Everything you missed during the Super Bowl

    The Super Bowl, that annual holiday where a third of the country stops what they’re doing, gets mildly drunk and watches gargantuan grown men bash their heads together to decide who gets to drink Budweisers and meet the president. But contrary to American belief, the world does not stop at 5:30 p.m. on the first Sunday of February. Here’s all the news you missed while you were watching (or doing homework):

    Chipotle Closed

    Not permanently. Chipotle closed all 2010 of their locations Sunday night and didn’t open up again until 3 p.m. Monday, four hours past the usual time. After E. Coli and norovirous – also called “winter vomiting bug” in the UK – in their food infected customers last year, Chipotle held a company-wide meeting to go over food safety. According to the USA Today report, about 50,000 employees gathered in hotels to hear broadcast remarks from Chipotle executives. Customers were invited to listen on Twitter and Periscope, but some weren’t pleased:

    Still, Chipotle found a way to make it up:

    North Korea celebrates with fireworks

    Hours after the Broncos wrapped up their third championship, North Korean officials commissioned a fireworks display over the capital Pyongyang. They cared less about Peyton Manning, though, than their rocket program. The display celebrated Saturday’s successful satellite launch that drew international condemnation and an emergency meeting of the United Nations Security council. The satellite passed directly over the stadium during the Super Bowl.
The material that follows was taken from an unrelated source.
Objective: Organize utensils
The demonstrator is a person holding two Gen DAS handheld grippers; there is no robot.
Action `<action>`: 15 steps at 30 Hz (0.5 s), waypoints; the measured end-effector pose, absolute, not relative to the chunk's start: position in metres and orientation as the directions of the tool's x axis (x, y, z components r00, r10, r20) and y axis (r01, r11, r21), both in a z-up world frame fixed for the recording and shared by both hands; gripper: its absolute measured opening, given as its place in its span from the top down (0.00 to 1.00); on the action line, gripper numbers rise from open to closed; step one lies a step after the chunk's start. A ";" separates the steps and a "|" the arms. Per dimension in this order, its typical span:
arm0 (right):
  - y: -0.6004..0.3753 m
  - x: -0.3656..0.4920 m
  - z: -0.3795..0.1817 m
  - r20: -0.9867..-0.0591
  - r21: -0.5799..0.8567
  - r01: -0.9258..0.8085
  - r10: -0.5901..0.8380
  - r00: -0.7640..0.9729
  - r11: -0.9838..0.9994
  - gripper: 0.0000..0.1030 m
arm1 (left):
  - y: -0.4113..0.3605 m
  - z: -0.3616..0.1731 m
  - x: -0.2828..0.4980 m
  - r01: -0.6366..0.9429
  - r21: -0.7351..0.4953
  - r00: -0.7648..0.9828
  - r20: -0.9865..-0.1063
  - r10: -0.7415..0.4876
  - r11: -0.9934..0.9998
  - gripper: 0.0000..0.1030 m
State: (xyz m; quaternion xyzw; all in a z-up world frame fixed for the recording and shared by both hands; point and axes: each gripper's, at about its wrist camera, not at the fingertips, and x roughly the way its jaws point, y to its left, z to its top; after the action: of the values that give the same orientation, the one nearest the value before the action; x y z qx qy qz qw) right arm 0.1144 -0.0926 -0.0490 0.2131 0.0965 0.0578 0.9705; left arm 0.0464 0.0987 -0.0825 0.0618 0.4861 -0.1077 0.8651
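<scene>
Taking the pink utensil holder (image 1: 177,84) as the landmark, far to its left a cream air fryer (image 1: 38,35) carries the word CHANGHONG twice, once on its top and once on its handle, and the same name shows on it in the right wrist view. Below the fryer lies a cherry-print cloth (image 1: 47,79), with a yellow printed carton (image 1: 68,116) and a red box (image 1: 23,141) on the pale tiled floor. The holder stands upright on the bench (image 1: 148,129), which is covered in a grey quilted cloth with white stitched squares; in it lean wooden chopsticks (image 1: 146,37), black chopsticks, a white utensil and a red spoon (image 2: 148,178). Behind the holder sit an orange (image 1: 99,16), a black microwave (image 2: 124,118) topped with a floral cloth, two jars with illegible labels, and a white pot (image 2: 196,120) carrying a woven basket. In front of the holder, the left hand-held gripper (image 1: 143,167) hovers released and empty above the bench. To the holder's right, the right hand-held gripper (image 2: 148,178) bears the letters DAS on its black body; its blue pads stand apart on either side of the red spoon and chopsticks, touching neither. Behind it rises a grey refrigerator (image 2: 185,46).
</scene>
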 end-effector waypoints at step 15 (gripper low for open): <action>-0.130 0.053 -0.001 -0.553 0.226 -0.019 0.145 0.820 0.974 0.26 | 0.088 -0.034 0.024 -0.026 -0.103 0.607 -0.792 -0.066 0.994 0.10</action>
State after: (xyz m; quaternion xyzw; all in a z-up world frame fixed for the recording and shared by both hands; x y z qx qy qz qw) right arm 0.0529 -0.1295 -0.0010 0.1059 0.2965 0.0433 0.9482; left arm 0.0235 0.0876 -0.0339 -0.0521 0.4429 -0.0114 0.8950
    Bill Clinton calls Sanders’ supporters sexist

    In a New Hampshire speech that made headlines Sunday evening, Bill Clinton mocked Sanders’s political revolution and said his supporters’ criticisms of Hilary Clinton were sexist, according to the New York Times

    “When you’re making a revolution you can’t be too careful with the facts,” Clinton said. 
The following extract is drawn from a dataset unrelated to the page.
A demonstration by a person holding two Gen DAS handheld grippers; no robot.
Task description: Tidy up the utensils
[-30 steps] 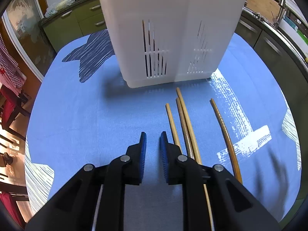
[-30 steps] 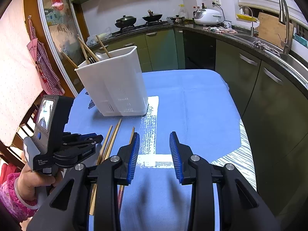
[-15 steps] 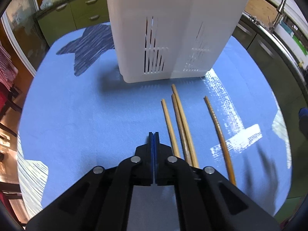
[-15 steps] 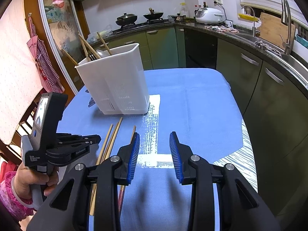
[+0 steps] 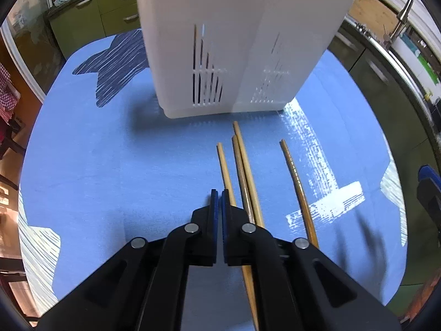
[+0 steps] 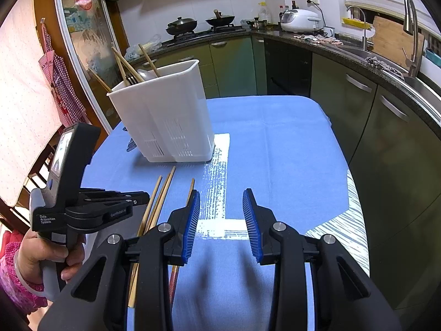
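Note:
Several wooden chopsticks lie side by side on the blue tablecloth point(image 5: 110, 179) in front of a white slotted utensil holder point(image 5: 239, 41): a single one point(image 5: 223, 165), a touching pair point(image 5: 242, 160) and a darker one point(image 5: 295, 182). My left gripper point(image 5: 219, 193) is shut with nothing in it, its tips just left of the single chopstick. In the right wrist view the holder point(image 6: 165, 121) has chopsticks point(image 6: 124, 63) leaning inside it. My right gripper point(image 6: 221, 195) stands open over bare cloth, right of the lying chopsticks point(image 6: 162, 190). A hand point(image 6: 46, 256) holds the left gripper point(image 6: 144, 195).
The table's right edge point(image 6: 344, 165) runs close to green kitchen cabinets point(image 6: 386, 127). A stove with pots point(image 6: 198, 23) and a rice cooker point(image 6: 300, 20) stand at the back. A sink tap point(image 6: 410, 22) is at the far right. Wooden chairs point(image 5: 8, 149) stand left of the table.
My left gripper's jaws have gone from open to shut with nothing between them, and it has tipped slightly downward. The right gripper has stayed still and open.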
    Clinton went on to say Sanders was hypocritical and dishonest, calling the incident last year in which a Sanders staffer obtained Clinton voter records “grand theft.” He criticized him for appearing at Democratic lobbyist meetings, despite his purist image, and for taking personal attacks at Hillary Clinton.
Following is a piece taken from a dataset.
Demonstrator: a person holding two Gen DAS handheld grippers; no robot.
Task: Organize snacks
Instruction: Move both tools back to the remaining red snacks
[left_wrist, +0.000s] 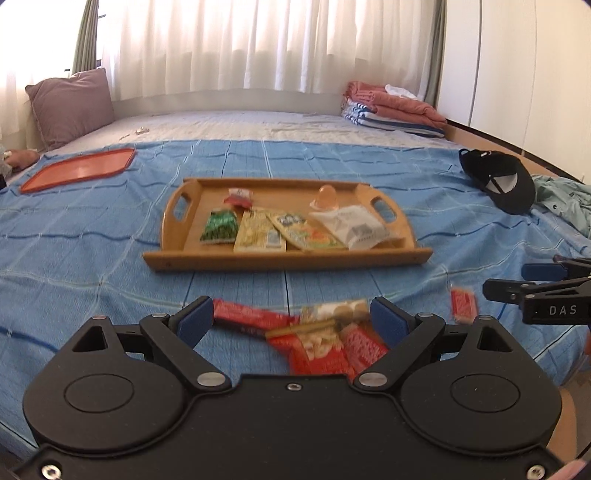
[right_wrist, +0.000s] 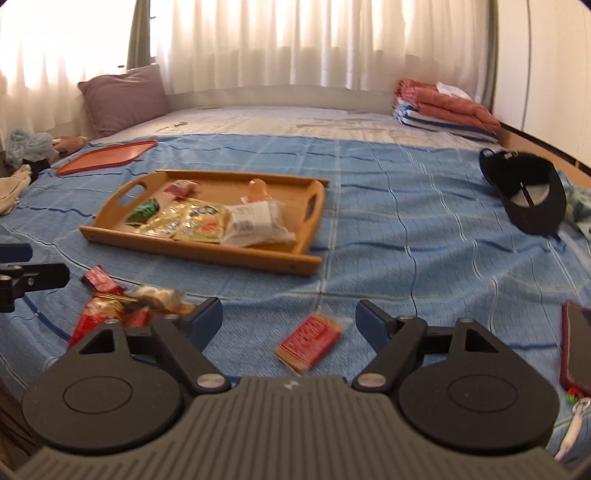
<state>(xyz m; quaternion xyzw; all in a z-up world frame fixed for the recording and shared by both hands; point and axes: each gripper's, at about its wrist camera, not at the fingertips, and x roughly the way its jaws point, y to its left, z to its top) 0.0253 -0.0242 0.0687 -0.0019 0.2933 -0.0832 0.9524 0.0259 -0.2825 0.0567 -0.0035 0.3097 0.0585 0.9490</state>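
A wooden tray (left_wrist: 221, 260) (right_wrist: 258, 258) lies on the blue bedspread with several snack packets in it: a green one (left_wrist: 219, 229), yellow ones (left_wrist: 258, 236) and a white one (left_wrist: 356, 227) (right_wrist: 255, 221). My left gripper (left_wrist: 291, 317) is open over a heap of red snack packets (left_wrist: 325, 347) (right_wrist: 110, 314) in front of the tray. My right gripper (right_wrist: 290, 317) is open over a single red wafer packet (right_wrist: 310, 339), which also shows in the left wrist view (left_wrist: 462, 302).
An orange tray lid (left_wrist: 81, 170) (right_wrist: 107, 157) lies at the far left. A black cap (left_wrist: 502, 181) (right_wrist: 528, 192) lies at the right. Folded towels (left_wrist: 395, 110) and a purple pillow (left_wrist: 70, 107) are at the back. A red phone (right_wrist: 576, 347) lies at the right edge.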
    Eight-year-old girl saved from collapsed building

    Rescue workers in Taiwan saved four people, including an eight year old girl, from a high-rise that toppled during Friday's a 6.4 magnitude earthquake. At least 38 people died after the original shock. Over 100 remain buried beneath the building debris.

    Marshawn Lynch retired

He was only there so he wouldn’t get fined, and now he’s gone. During the Super Bowl, Lynch tweeted a picture of hanging cleats, an apparent reference to the phrase “hanging up the cleats,” a euphemism for retirement.

    Earlier in the day, Adam Schefter reported that Lynch was telling friends he planned to retire. The 29-year-old running back, who earned national attention as the offensive catalyst behind the Seahawks’ three consecutive super bowl appearances and for his often comical antipathy towards the media, missed nine games this season with injury. He finishes his career with over 9,000 yards rushing and 74 touchdowns.

    Haiti lost their president

    Haitian President Michel Martelly stepped down Sunday night, leaving the country leaderless. Accusations of electoral fraud and occasionally violent protests over the last four months forced Haiti to postpone runoff elections for the new leader. The Haitian legislature will now vote on an interim president. He will control the most impoverished nation in the Americas until popular elections take place in the spring. Elections are tentatively scheduled for April 24, with the winner stepping into office on May 14.

    Beyonce turned a halftime into a political performance

This happened during the Super Bowl, but amid the fireworks and Coldplay's rainbows, many probably missed the racial justice rhetoric in the pop-star’s halftime performance. You can read about it here, here and here. Beyonce released the music video for "Formation," which she performed at halftime, the day before the Super Bowl. More direct than her performance on Sunday, the video featured a scene in which a hooded black boy dances before a line policemen in riot gear. The line “stop shooting us,” is written in black ink on a fence to the side. At the halftime show, Beyonce’s dancers came out in black berets, an apparent reference to the Black Panther Party, and afterwards they held up a sign “Justice for Mario Woods,” the 26-year-old Black San Francisco man who was shot and killed by five police officers in December. Police maintain the shooting was justified as Woods lunged at them with a knife, although video evidence appears to show the man standing in place when he was shot.

    Although Beyonce’s performance won the endorsement of Black Lives Matter activists, others have called the video and performance “anti-police” and demanded a boycott of Beyonce.